_Dataset content:_
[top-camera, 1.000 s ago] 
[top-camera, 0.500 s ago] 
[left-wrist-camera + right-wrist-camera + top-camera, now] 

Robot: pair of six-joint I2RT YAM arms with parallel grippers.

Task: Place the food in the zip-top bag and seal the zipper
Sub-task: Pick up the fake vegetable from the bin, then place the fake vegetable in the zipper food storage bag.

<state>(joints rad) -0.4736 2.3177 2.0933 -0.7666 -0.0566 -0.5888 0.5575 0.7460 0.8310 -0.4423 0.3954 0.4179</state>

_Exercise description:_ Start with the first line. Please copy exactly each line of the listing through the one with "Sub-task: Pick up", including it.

_Answer for the task:_
[top-camera, 1.000 s ago] 
[top-camera, 0.500 s ago] 
[left-wrist-camera + right-wrist-camera + top-camera, now] 

Robot: pair of six-joint I2RT YAM arms with parallel grippers.

Task: Place the food in the zip-top bag and seal the zipper
Sub-task: Pick up the fake vegetable from the bin, then place the fake vegetable in the zipper food storage bag.

The exercise requires no more work.